PROMPT:
Scan the entries below for the string "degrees" and copy every line where it turns up.

Items from a data source
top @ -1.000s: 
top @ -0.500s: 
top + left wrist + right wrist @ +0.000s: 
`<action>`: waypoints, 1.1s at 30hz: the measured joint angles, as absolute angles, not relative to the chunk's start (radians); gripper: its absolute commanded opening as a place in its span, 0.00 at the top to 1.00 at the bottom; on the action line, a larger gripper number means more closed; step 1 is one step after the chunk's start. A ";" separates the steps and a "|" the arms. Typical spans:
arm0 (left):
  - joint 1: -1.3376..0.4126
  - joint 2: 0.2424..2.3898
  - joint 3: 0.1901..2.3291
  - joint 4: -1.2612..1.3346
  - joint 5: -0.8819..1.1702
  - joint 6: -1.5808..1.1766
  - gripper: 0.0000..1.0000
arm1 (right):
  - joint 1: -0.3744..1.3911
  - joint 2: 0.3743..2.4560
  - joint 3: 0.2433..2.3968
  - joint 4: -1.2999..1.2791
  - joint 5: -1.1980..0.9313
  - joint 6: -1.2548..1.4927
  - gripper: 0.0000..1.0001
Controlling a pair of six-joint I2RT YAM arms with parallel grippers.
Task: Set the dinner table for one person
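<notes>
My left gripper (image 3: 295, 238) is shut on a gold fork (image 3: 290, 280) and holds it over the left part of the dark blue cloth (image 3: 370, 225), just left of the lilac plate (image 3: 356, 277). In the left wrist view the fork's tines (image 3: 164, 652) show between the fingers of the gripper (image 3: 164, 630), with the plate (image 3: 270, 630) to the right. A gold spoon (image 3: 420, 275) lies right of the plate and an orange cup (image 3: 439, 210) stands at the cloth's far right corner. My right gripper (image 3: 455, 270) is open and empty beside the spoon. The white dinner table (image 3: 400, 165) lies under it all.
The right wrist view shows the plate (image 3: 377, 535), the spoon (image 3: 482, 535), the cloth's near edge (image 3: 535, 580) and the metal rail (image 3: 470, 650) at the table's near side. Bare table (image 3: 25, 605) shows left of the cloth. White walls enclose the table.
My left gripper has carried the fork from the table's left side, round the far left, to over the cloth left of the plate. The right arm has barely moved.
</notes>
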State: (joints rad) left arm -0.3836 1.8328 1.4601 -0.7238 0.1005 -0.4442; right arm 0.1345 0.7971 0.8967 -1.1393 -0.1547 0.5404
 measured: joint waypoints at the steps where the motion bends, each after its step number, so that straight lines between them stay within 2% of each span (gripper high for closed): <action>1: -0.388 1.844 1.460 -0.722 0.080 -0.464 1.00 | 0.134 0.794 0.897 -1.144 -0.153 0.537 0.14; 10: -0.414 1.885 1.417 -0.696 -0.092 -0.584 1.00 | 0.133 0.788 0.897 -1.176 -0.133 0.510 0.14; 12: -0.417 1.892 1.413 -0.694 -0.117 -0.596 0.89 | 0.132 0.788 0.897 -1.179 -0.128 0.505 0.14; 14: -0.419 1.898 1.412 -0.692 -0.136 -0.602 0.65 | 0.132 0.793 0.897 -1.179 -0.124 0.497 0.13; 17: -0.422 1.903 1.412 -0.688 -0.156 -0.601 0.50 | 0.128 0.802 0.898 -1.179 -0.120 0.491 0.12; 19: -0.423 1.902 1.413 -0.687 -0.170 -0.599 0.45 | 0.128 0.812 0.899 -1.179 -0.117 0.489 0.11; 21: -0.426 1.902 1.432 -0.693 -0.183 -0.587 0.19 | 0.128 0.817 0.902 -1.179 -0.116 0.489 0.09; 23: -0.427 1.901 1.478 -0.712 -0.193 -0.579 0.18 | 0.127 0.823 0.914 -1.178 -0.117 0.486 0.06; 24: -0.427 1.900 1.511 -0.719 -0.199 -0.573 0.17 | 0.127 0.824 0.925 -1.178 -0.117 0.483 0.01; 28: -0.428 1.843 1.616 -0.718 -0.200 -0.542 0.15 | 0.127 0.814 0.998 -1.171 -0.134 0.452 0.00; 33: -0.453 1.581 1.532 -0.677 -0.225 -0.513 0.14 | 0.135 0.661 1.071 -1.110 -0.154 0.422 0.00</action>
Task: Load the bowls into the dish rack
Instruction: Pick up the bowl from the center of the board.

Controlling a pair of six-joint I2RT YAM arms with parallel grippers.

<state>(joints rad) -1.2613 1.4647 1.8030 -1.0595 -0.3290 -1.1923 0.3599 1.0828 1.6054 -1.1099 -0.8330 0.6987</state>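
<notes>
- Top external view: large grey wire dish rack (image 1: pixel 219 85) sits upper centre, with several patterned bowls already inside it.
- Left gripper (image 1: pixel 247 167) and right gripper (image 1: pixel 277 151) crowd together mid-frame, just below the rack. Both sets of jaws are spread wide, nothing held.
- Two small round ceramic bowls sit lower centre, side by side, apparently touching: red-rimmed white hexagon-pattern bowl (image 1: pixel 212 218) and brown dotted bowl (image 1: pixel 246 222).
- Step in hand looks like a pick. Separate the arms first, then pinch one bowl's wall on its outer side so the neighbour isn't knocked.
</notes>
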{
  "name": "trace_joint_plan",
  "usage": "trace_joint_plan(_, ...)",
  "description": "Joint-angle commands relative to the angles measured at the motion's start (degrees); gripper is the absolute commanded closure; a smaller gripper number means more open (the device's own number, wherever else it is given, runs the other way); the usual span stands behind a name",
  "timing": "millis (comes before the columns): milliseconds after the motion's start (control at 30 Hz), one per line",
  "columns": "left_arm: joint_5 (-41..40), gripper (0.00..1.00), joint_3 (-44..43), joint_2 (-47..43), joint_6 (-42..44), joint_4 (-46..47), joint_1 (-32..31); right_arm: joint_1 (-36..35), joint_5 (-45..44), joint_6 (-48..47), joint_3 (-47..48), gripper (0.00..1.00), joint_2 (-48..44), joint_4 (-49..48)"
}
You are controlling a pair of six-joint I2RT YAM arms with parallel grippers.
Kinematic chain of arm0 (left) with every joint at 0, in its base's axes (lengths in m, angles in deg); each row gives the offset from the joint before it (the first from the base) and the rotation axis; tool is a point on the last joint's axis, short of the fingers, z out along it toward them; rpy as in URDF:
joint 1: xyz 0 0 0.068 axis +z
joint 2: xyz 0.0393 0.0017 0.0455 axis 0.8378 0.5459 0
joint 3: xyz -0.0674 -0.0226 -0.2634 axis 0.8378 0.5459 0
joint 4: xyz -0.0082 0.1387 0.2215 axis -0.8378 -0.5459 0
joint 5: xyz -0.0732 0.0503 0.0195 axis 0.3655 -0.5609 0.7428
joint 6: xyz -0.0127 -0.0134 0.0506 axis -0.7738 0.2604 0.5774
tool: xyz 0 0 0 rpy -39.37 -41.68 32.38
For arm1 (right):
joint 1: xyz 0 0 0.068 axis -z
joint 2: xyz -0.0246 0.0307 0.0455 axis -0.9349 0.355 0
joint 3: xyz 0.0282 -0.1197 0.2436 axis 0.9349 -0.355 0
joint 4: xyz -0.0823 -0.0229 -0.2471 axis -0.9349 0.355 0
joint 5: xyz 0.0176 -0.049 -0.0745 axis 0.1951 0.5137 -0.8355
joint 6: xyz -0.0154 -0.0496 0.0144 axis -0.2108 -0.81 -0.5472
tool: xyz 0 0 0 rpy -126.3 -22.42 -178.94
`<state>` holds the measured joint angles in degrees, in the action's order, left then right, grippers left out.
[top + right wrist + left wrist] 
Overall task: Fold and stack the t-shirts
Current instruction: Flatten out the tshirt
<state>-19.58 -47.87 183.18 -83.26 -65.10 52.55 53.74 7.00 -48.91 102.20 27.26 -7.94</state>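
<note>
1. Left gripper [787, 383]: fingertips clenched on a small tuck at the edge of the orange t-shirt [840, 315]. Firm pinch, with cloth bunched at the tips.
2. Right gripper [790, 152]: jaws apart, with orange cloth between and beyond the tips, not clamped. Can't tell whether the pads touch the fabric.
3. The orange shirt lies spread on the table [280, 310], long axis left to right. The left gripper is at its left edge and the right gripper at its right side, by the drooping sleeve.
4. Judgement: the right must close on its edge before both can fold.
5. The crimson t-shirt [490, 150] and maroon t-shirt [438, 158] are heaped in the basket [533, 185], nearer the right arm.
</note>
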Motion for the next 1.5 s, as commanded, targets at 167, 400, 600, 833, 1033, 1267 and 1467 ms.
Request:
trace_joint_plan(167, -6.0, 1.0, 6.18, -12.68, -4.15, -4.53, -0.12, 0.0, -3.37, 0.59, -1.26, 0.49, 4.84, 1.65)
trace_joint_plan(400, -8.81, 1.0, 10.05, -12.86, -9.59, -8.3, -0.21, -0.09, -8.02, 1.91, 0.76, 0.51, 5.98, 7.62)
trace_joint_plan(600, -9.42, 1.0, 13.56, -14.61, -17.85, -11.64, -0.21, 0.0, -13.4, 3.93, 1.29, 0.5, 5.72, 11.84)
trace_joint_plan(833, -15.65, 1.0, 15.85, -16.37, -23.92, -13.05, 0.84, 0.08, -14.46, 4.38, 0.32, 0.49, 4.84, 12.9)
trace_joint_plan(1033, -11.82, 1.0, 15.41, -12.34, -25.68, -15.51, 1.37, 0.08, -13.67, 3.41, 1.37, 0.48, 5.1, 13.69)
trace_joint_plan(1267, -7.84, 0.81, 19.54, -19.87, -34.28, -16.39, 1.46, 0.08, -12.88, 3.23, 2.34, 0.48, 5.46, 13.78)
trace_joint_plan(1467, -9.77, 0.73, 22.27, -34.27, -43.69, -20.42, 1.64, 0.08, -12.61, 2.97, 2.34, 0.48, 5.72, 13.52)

RESULT:
  "description": "Joint-angle commands relative to the angles measured at the motion's start (degrees); gripper is the absolute commanded closure; a smaller gripper number means more open (the device's own number, wherever else it is given, runs the other way); the usual span stands behind a name",
`<state>` holds the measured joint angles in degrees, in the action's order, left then right, grippers left out.

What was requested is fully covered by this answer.